IPM Take
This is not a drug result, and it should not be written like one. The point is the evidence machinery behind future treatment selection. AI multiomics can help identify biomarkers, predict response, map resistance and stratify patients for trials. The risk is complexity without action. The opportunity is smarter evidence generation, if the outputs are clinically interpretable and validated.
Executive Summary
BostonGene announced nine abstracts accepted for ASCO 2026, focused on AI-powered models and multimodal profiling in tumour and immune biology. The accepted studies included use of the Tumor Portrait test and Kassandra cell deconvolution, spanning tissue and peripheral blood analysis. The company described applications in biomarker discovery, immunotherapy response prediction, toxicity risk, resistance mapping and clinical trial stratification across solid tumours and hematologic malignancies.
Why it matters
- Researchers / academia: AI multiomics could improve understanding of response, resistance and tumour microenvironment biology.

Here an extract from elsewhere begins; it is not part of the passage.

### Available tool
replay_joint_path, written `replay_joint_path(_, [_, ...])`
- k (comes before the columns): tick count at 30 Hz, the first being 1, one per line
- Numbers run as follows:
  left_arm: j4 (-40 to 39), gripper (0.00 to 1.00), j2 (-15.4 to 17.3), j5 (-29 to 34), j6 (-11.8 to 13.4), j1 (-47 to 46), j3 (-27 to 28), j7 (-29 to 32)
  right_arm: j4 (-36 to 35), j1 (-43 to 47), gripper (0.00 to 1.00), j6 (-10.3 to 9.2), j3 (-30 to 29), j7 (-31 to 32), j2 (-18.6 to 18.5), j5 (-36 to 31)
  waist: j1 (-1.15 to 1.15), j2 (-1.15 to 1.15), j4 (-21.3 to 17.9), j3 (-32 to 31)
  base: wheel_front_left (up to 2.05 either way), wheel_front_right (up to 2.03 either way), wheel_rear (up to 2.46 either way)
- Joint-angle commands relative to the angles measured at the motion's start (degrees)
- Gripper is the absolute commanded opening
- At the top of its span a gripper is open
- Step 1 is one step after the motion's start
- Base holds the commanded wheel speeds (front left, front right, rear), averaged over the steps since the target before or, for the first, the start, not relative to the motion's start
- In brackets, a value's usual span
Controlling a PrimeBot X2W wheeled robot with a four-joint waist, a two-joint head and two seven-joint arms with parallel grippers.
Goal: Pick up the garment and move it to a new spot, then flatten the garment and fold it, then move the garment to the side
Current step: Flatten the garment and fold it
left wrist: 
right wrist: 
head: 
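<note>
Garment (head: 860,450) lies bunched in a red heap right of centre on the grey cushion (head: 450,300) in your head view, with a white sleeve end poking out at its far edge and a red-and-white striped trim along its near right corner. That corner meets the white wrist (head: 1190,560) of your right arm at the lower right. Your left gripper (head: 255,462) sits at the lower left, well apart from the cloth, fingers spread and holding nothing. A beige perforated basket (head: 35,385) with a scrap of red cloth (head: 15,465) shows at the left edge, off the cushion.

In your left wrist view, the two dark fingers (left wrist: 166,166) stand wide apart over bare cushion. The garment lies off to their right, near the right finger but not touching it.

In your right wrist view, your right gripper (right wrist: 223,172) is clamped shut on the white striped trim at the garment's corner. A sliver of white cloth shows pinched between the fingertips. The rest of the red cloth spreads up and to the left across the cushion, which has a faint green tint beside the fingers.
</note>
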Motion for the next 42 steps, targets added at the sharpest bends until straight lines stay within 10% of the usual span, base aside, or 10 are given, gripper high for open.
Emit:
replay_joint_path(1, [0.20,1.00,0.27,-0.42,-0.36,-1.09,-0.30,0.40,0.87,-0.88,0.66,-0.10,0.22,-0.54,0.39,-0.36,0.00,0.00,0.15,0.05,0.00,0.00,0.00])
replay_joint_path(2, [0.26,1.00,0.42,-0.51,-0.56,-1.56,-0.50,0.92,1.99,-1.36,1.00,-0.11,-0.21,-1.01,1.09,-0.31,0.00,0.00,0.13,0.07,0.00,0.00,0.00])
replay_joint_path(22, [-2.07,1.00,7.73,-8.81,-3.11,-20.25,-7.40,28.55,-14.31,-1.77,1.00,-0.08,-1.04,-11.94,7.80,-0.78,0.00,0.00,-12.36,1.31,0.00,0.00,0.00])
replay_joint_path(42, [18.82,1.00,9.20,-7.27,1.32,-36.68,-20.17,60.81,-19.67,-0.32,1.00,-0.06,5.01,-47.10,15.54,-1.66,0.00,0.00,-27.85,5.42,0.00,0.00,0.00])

- Industry / innovation partners: Better stratification may de-risk trials and identify patients most likely to benefit.
- Clinicians / patients: The long-term value depends on whether complex molecular outputs become usable treatment or trial decisions.

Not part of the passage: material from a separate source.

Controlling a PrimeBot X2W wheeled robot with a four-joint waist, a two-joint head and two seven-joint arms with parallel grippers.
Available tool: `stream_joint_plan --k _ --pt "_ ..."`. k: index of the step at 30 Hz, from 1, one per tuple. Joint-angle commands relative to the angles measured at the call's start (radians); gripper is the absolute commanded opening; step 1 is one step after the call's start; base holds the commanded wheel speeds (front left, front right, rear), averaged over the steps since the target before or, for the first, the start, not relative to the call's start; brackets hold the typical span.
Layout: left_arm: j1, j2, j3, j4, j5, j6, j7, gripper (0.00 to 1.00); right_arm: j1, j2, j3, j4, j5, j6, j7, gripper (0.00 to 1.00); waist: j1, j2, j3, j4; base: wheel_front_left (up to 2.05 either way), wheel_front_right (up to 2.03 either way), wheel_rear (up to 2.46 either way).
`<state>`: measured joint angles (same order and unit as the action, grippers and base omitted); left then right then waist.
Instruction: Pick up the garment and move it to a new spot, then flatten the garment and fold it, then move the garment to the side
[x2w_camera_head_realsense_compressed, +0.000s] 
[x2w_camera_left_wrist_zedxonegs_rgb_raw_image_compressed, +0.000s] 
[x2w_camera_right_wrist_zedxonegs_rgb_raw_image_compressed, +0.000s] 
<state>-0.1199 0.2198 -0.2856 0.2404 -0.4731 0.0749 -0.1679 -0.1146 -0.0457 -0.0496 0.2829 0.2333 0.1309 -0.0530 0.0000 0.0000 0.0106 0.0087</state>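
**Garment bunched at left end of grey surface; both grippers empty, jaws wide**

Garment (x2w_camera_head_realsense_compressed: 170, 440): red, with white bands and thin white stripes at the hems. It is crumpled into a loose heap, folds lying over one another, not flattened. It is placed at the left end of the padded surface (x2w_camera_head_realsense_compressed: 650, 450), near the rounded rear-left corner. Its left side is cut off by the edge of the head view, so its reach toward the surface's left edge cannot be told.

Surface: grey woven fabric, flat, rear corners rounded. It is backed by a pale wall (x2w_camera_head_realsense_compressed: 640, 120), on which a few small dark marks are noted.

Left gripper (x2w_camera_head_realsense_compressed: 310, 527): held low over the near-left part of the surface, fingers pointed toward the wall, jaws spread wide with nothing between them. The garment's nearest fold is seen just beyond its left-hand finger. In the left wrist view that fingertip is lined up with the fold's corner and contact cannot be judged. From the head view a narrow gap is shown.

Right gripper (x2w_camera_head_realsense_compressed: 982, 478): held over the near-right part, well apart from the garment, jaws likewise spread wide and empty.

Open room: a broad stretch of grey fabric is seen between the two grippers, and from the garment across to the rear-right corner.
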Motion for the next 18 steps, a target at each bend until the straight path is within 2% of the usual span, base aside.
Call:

Precision oncology has created a data problem. DNA mutations matter, but they rarely tell the whole story. RNA expression, immune context, tumour microenvironment, blood-based immune signals and clinical outcomes all add layers of meaning.
AI multiomics is trying to connect those layers. At ASCO 2026, the focus was not one drug or one cancer. It was the use of tumour and immune biology models to discover biomarkers, predict response, identify toxicity risk and improve clinical trial stratification.

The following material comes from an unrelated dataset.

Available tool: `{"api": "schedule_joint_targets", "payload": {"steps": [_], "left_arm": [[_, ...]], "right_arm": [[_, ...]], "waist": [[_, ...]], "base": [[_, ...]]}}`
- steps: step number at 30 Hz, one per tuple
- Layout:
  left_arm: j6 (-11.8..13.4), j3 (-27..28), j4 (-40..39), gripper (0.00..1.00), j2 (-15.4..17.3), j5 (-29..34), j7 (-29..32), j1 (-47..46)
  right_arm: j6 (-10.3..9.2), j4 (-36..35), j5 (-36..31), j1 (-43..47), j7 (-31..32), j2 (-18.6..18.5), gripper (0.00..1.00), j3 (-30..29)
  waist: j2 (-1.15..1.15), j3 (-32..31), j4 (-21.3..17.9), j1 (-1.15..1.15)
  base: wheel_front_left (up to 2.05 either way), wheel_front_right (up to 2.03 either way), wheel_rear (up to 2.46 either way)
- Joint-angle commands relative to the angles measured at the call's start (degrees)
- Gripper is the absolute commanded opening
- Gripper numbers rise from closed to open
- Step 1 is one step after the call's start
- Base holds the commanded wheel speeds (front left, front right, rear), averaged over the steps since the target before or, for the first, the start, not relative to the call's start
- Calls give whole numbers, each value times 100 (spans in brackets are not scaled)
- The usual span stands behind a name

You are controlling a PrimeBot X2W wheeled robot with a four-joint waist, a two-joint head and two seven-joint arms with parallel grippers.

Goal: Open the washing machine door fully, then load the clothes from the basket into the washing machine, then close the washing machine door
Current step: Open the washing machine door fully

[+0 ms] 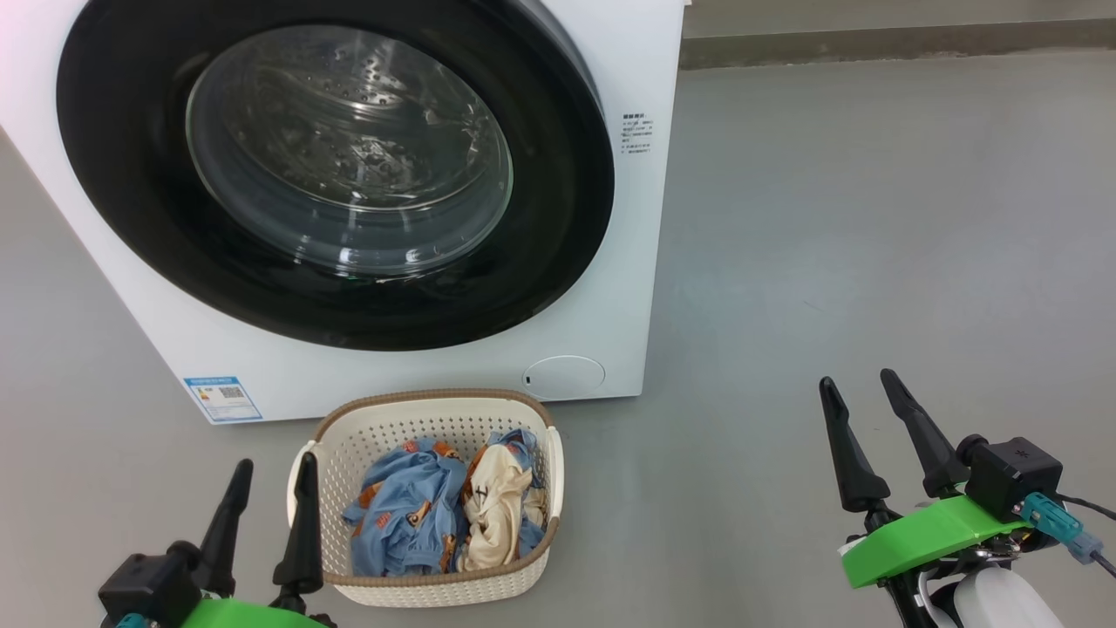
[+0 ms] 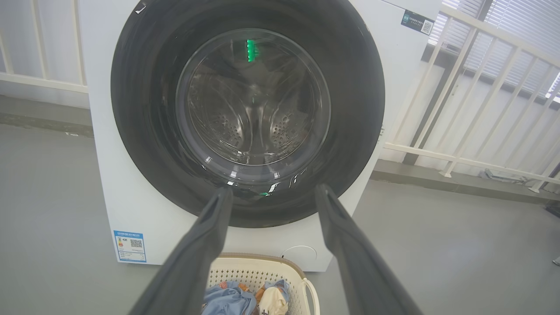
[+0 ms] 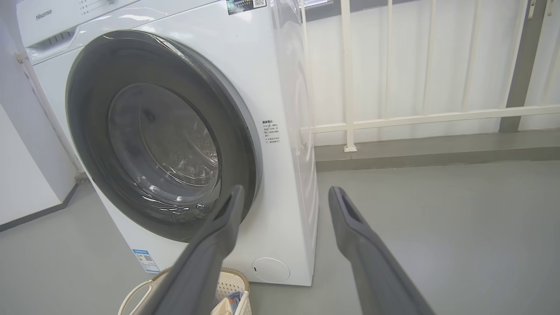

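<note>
The white washing machine (image 1: pixel 628 288) stands ahead with its round glossy black door (image 1: pixel 131 174) shut flat against the front; the steel drum shows through the glass. On the floor before it sits the cream perforated basket (image 1: pixel 392 432) holding light blue and cream clothes (image 1: pixel 418 515). My left gripper (image 1: pixel 275 467) hovers open just left of the basket's rim. Well to the right over bare floor, my right gripper (image 1: pixel 859 384) is open and holds nothing. The left wrist view faces the door (image 2: pixel 140 109) head-on above the basket (image 2: pixel 258 271).
Grey floor (image 1: pixel 872 218) stretches to the right of the machine. A white railing (image 3: pixel 393 118) and a low kerb run behind it. A blue label sticker (image 1: pixel 222 399) and a round lower flap (image 1: pixel 565 377) mark the machine's front.
</note>
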Motion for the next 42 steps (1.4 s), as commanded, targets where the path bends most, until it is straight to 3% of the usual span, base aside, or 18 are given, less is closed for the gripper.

This is promising because many trials fail not only because the therapy is weak, but because the wrong patients are enrolled, resistance is poorly understood or biomarkers are too crude. A richer biological model could make development more precise.
The caution is equally important. Multiomics can become impressive but unusable if outputs are too complex, thresholds are unclear or clinicians cannot act on the report. For IPM, the question is whether AI multiomics can move from discovery layer to decision layer. That is where access begins.